■ DIRECTIONS ■
Where the string "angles" occurs in the material below, report the whole line.

■ DATA SEGMENT ■

•••

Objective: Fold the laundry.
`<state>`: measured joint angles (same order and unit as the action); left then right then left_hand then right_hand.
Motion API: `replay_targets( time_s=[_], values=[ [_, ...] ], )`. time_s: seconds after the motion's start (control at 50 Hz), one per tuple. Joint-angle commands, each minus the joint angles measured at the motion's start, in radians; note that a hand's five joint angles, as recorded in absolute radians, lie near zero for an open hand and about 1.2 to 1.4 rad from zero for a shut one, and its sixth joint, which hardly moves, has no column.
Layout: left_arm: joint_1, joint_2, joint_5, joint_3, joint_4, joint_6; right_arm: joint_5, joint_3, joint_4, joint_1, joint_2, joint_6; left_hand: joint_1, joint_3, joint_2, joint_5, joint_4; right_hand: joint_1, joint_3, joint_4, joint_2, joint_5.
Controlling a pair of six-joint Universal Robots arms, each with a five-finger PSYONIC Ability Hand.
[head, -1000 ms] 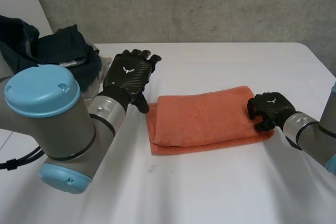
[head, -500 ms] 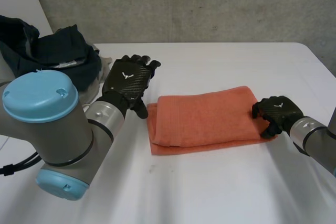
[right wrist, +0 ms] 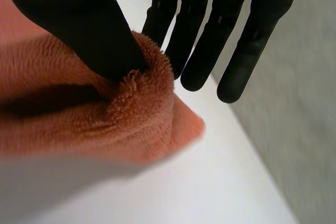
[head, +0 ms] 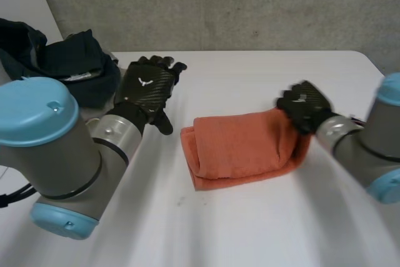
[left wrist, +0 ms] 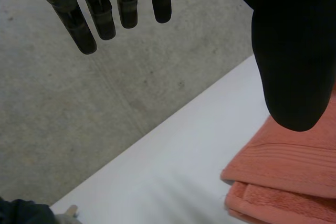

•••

■ TASK RESULT ■
`<state>`: measured joint angles (same order and unit as the action); left then right then left_hand then right_hand.
Motion API: `replay_targets( time_s=[_], values=[ [_, ...] ], )`. time_s: seconds after the motion's start (control at 50 Hz), one per tuple. Joint-angle commands, each minus the joint angles measured at the motion's start, in radians; note that a hand's five joint angles, as recorded in absolute radians, lie near zero for an open hand and about 1.2 to 1.4 rad from zero for a shut one, and its sixth joint, which hardly moves, has no column.

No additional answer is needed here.